羌蕊的大脑一片空白,身体却先于意识行动。
她冲上去,在他倒地前,扶住了他。
温热的血,透过他后背那个可怕的窟窿,瞬间浸湿了她的手掌。
那股灼热的痛感,仿佛也烫在了她的心上。
“别碰他!快叫救护车!”林清宜反应过来,立刻指挥现场。
“不用。”
一个冷静到近乎冷酷的声音响起。
是羌蕊。
她扶着白敬辞,让他靠在自己身上,声音因为极力压制情绪而微微发抖,但吐出的每一个字,都清晰无比。
“我是医生。
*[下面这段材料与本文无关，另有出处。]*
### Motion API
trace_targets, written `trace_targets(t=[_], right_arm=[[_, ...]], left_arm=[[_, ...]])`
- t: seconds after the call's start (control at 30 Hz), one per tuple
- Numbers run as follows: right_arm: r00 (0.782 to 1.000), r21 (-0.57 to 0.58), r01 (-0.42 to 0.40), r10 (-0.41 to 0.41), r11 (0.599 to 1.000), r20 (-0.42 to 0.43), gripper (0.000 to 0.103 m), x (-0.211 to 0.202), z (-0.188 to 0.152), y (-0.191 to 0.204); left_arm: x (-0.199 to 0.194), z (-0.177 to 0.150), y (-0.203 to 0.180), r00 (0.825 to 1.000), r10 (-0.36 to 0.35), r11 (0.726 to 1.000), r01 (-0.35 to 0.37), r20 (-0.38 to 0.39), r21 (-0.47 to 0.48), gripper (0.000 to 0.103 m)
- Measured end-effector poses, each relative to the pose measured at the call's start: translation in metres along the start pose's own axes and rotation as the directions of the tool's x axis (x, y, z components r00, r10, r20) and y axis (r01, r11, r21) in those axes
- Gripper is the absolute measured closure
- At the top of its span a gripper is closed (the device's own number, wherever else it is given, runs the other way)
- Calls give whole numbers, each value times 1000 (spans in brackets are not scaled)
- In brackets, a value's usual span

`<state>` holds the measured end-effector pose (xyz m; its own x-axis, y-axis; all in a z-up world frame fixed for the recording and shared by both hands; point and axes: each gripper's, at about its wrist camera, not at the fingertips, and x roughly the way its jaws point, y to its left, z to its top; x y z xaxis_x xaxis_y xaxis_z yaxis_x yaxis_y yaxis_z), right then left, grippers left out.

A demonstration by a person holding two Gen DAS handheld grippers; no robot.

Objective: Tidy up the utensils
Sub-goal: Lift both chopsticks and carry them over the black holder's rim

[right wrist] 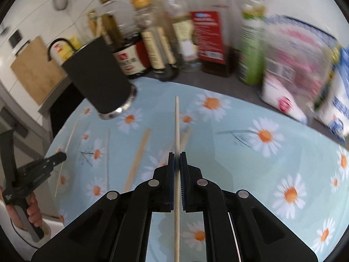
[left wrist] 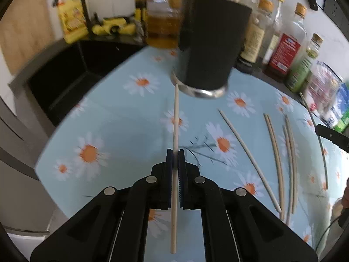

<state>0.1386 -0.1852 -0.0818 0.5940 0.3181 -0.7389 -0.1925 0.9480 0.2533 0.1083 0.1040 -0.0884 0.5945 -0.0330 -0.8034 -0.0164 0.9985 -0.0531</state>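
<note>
My left gripper is shut on a pale wooden chopstick that points ahead toward the black utensil holder, which has a steel base. My right gripper is shut on another chopstick, held above the daisy-print mat. Several more chopsticks lie on the mat at the right of the left wrist view; in the right wrist view some lie left of centre. The holder stands at the upper left there. The left gripper also shows at the left edge.
Bottles of oil and sauce and bags line the back of the counter. A black sink with a black tap lies to the left. A wooden cutting board leans on the wall.
</note>
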Motion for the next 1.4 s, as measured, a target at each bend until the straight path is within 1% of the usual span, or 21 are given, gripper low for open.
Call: trace_targets(t=[0.17,0.4,0.5,0.6,0.67,0.8,0.9,0.97,1.03,1.1,1.23,1.33,1.4], right_arm=[[999,-73,-49,50,996,11,98,4,6,26],[993,-147,-107,112,983,29,98,8,26,62],[990,-175,-126,136,977,48,98,5,39,76],[986,-178,-134,150,975,76,98,1,52,87],[979,-177,-158,177,972,103,98,-5,62,94],[966,-175,-177,205,969,156,98,-18,77,106],[957,-176,-185,218,967,191,98,-26,86,115],[947,-183,-195,234,964,218,98,-31,92,122],[944,-177,-201,239,963,228,98,-31,99,124],[943,-170,-217,252,961,220,98,-27,106,126],[942,-153,-211,242,965,231,98,-21,118,131],[942,-147,-192,224,970,250,98,-22,126,136],[940,-144,-192,224,971,259,98,-24,133,139]], left_arm=[[-14,7,5,998,29,1000,-28,49,-9,98],[-38,18,14,992,45,998,-41,114,-39,98],[-51,24,22,991,31,999,-26,127,-42,98],[-64,32,29,986,51,999,-47,159,-26,98],[-71,39,35,984,57,998,-54,168,-23,98],[-81,51,45,982,27,1000,-24,187,-18,98],[-88,62,47,981,-45,999,45,188,2,98],[-93,68,46,976,-59,998,56,210,21,98],[-97,76,44,970,-85,996,75,229,52,98],[-99,83,40,965,-90,994,72,245,82,98],[-99,101,36,955,-116,988,83,274,128,98],[-99,119,35,947,-151,982,110,284,155,98],[-99,130,34,942,-160,980,115,296,165,98]])
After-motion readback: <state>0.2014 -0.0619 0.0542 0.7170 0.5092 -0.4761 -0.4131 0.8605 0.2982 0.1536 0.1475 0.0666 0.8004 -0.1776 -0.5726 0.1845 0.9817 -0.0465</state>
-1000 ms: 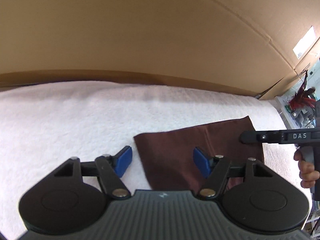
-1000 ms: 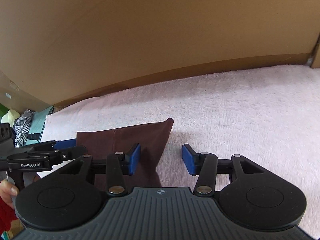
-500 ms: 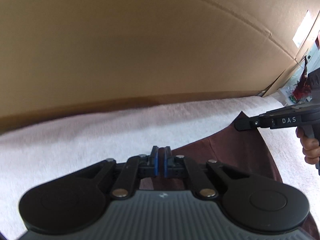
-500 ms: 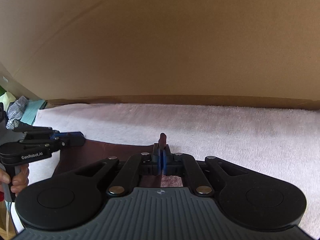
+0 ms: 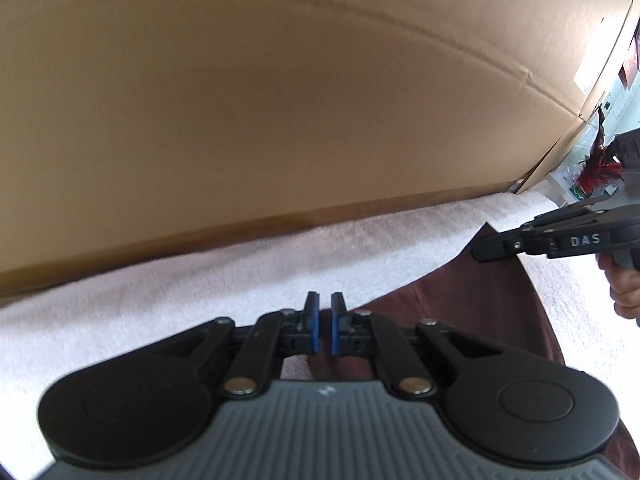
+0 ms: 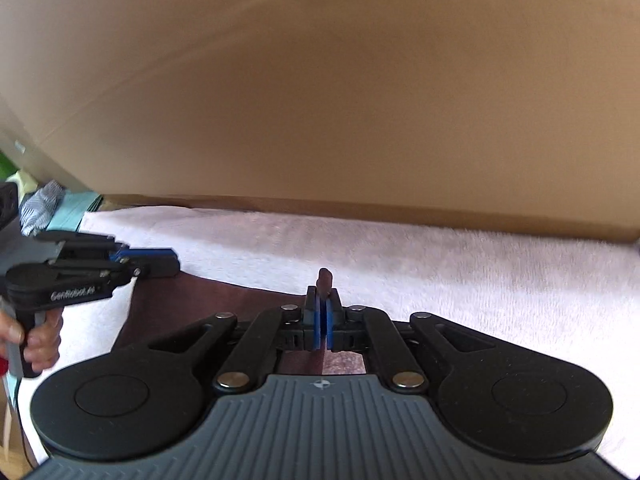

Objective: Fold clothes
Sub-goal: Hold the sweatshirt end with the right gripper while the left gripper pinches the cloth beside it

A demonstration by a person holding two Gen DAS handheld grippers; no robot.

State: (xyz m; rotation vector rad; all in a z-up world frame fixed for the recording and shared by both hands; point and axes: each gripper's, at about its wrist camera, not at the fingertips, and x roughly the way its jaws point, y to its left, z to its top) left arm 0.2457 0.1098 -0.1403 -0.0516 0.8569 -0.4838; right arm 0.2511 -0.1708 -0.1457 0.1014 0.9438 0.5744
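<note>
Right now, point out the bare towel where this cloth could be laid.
Bare white towel runs between the cardboard wall and the brown cloth, widest on the right gripper's outer side. Crowded: between both grippers, where the cloth hangs.

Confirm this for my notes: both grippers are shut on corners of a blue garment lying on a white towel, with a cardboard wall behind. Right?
Not quite: the garment is dark brown, not blue; only the gripper pads are blue. The right wrist view shows it. The rest holds: the left gripper and right gripper are each shut on a corner of it, on the white towel with the cardboard wall behind.

Brown cloth (image 5: 480, 312) on white towel (image 5: 160, 292)
</note>
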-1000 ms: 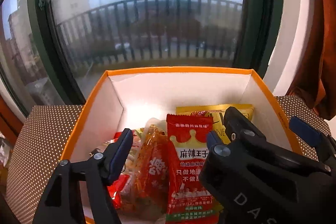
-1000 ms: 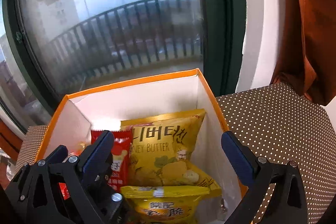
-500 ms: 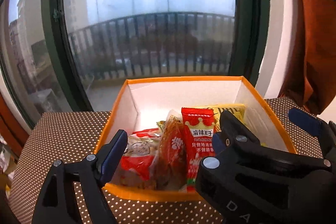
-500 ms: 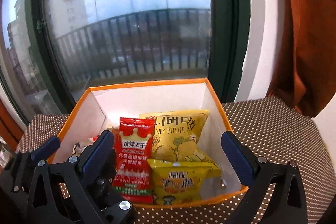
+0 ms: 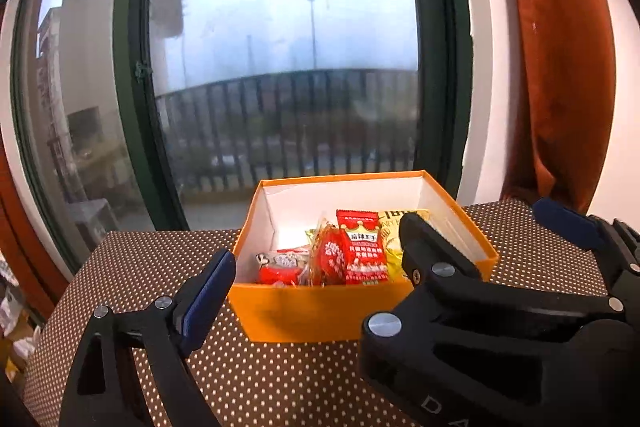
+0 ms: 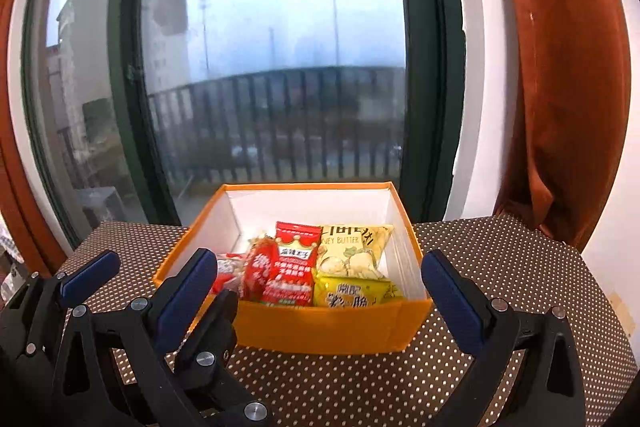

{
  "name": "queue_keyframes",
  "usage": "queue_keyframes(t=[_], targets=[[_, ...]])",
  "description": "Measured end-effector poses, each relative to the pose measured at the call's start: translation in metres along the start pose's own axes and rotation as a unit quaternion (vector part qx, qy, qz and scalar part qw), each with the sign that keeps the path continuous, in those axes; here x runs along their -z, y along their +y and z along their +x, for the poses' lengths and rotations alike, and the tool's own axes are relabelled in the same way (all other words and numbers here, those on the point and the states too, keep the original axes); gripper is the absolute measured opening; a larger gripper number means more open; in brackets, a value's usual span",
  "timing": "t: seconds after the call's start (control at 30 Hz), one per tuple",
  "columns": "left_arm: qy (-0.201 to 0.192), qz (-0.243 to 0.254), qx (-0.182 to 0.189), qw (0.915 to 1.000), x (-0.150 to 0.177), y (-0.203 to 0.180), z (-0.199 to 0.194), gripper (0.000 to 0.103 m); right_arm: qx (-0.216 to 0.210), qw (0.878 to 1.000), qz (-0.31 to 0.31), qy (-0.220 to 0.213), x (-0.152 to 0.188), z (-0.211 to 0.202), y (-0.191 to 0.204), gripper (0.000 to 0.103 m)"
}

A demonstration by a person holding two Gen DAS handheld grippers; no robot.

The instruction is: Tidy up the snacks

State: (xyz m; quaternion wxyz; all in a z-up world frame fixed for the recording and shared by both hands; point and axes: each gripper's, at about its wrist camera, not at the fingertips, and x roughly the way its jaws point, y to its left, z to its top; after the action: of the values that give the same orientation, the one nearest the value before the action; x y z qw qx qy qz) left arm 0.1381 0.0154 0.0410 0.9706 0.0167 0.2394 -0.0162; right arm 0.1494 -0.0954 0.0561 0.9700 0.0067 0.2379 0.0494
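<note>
An orange box (image 5: 320, 311) (image 6: 328, 327) with white inner walls stands on the dotted table and holds several snack packs: a red crown pack (image 5: 362, 247) (image 6: 294, 267), a red-orange bag (image 5: 330, 259), yellow honey butter chips (image 6: 352, 247) and a yellow pack (image 6: 352, 293). My left gripper (image 5: 316, 259) is open and empty, back from the box's near wall. My right gripper (image 6: 320, 287) is open and empty in front of the box. The left gripper also shows in the right wrist view (image 6: 92, 275), and the right gripper's blue finger (image 5: 560, 223) in the left wrist view.
The brown dotted tabletop (image 5: 260, 379) (image 6: 500, 259) stretches around the box. A green-framed window (image 5: 280, 67) is right behind the table. An orange curtain (image 6: 560, 87) hangs at the right. Clutter lies past the table's left edge (image 5: 12, 315).
Both grippers have pulled back and up from inside the box to in front of it. The box now looks smaller and whole. The snacks stay in place.
</note>
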Motion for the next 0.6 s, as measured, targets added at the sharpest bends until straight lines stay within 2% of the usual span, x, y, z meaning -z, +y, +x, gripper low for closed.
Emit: queue_keyframes(t=[0.1, 0.3, 0.6], targets=[[-0.007, -0.009, -0.002, 0.9999, 0.009, 0.004, -0.015, 0.093, -0.016, 1.000, -0.001, -0.003, 0.009, -0.018, 0.000, 0.103], [-0.029, -0.009, -0.017, 0.9994, 0.028, 0.007, -0.046, 0.101, -0.014, 0.999, 0.004, -0.032, 0.031, -0.054, -0.007, 0.103], [-0.041, -0.020, -0.032, 0.9985, 0.058, 0.012, -0.078, 0.103, -0.007, 0.999, 0.001, -0.047, 0.062, -0.092, -0.024, 0.103]])
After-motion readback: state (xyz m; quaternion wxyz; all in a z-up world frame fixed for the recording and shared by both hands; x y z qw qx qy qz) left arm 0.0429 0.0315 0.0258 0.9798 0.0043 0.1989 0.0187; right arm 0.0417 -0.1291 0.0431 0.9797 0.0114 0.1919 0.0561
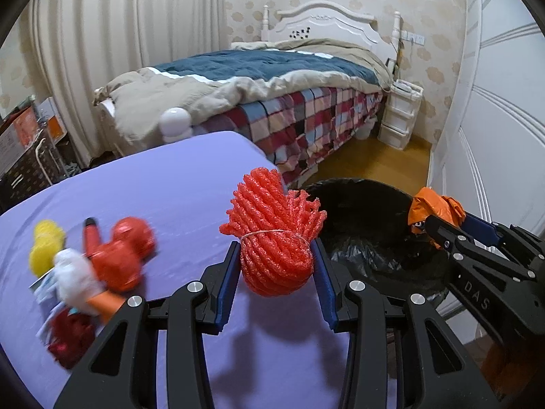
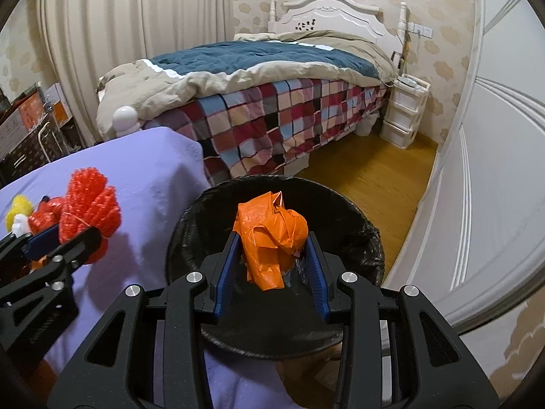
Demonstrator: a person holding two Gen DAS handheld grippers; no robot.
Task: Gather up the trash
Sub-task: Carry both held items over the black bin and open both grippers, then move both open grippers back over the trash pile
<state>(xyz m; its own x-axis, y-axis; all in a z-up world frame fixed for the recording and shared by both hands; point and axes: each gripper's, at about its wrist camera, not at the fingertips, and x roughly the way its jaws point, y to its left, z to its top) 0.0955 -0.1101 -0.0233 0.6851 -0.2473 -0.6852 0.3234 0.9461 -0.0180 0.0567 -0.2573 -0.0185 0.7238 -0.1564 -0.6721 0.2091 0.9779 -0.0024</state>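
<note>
My left gripper (image 1: 276, 259) is shut on a red foam net bundle (image 1: 272, 228) tied with string, held above the purple-covered table (image 1: 177, 191) near its right edge. It also shows in the right wrist view (image 2: 90, 211). My right gripper (image 2: 272, 259) is shut on a crumpled orange plastic bag (image 2: 270, 238), held over the black-lined trash bin (image 2: 190, 225). The bin also shows in the left wrist view (image 1: 368, 211), as does the orange bag (image 1: 432, 208).
More trash lies at the table's left: yellow foam (image 1: 44, 245), red foam pieces (image 1: 122, 255), white paper (image 1: 73, 279). A bed (image 1: 272, 95) with a plaid cover stands behind, a white drawer unit (image 1: 400, 116) and white wardrobe doors (image 1: 494, 119) to the right.
</note>
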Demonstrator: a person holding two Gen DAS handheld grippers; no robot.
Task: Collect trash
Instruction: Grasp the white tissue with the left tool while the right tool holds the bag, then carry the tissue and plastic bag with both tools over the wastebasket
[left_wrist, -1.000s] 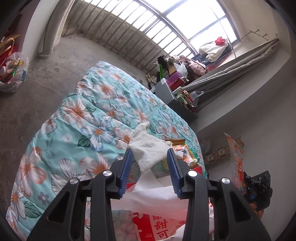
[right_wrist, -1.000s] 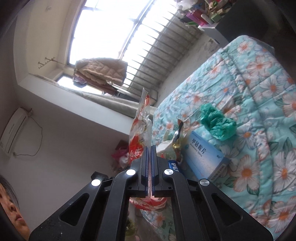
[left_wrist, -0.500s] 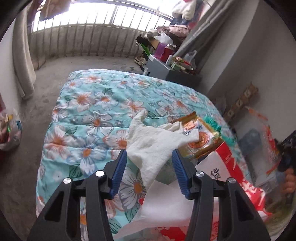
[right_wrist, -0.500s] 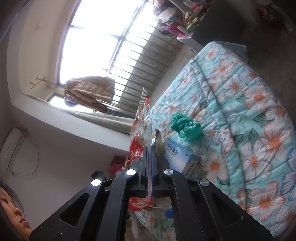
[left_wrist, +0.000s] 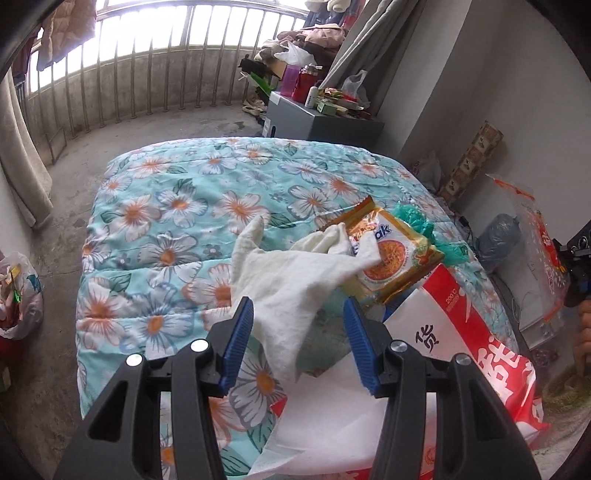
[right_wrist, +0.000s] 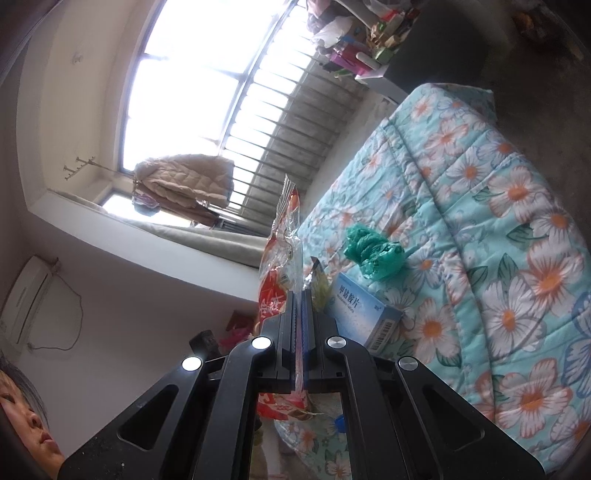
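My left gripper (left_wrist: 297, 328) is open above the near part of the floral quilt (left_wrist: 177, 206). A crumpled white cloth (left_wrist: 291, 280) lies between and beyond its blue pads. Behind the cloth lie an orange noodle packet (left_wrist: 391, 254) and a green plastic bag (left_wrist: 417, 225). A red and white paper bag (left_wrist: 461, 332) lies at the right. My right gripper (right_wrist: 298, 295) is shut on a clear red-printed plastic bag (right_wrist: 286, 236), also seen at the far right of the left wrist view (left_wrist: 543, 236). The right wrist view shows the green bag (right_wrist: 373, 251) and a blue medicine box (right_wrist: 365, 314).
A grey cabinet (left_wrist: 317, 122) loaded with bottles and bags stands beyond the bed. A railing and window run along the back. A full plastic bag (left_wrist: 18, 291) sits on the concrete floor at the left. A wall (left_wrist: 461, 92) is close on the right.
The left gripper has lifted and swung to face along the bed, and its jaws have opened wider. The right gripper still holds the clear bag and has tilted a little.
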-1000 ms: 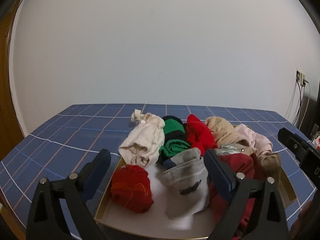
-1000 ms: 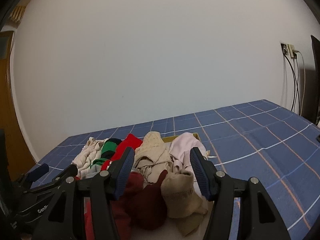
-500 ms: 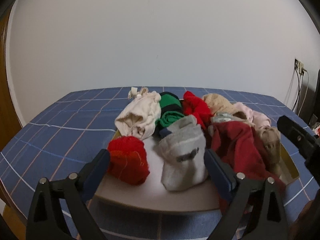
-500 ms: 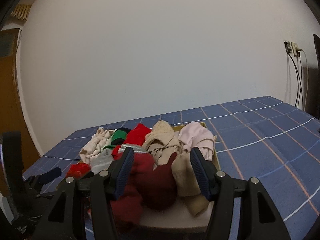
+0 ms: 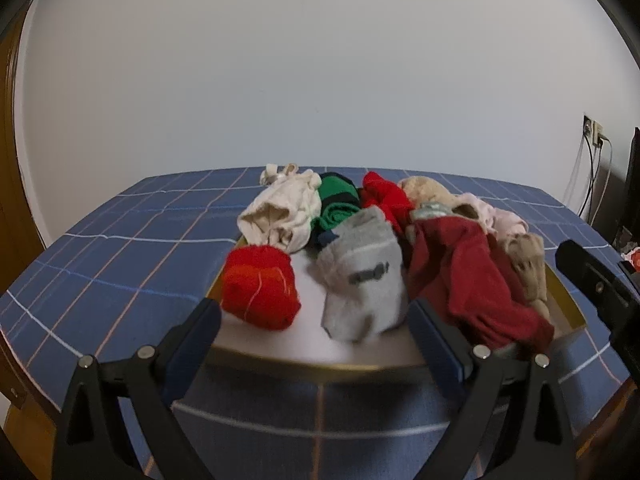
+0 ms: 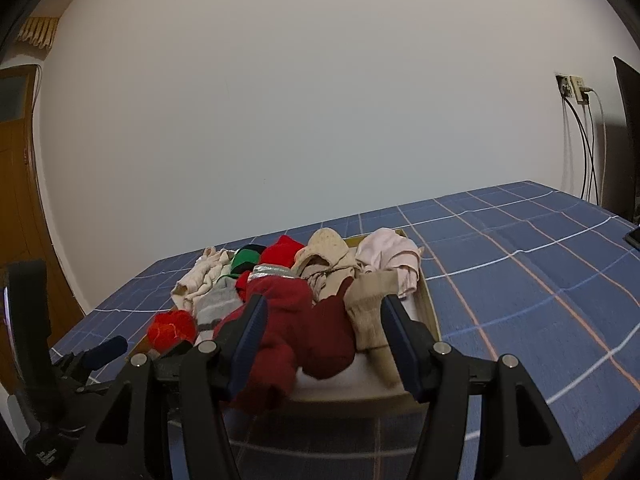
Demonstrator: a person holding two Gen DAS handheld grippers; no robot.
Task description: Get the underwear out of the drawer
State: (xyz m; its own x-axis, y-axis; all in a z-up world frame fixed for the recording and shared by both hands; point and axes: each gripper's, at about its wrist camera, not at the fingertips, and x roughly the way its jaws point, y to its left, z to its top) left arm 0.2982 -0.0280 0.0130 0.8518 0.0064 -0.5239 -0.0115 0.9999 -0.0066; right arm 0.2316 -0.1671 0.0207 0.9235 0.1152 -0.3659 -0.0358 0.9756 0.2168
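both grippers sit lower and further back now. left gripper and right gripper both gape wide, holding nothing. underwear is piled in the drawer on the checked blue cloth.

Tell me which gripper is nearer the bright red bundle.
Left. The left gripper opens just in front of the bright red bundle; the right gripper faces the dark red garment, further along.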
”
她抬头,环视了一圈慌乱的众人,目光最终落在秦朗身上。
“立刻送他去度假村的医疗中心,准备大量的生理盐水冲洗,准备烧伤膏、无菌纱布、止痛针!快!”
职业本能,在这一刻,完全压倒了个人情感。
她不再是白敬辞的前妻,不是那个被他伤害了十年的女人。
她是羌医生。
而他,是她的病人。
她半跪在沙滩上,小心翼翼地撕开白敬辞后背已经和血肉粘连在一起的衬衫。
伤口比想象的更严重,腐蚀的面积很大,有的地方已经深可见骨。
羌蕊的手稳得没有一丝颤抖,眼神专注而专业。
直到,她的目光落在伤口边缘,一小块幸免于难的皮肤上。
那里,有一个已经褪色,但轮廓依然清晰的纹身。
是一株小小的,迎风摇曳的格桑花。
是她家乡漫山遍野的花。
是她当年随口一句这个好看,他就跑去纹在背上的花。
是她以为,早就在这十年的磋磨中,被他洗掉的,属于他们青春里唯一剩下的印记。
原来,一直都在。
羌蕊的眼眶,毫无征兆地,猛地一热。
一滴眼泪,滚落下来砸在白敬辞血肉模糊的后背上。
……
翡翠湾私人医疗中心。
这里拥有堪比三甲医院的设备,是裴佔产业的标配。
抢救室里,气氛凝重。
羌蕊已经换上了白大褂,戴着口罩和手套,冷静地指挥着两名护士。
“生理盐水持续冲洗,注意水流压力,避免二次损伤。”
“生命体征平稳,血压110/70,心率85。”
“准备清创,局部麻醉。”
她的声音没有一丝波澜,仿佛眼前躺着的,只是一个普通的烧伤病人。
林清宜站在抢救室外,透过玻璃看着里面那个专注而强大的身影,心中五味杂陈。
裴佔站在她身边,轻轻揽住她的肩膀。
“他用命,给自己的过去,画上了一个句号。”裴佔的语气很淡。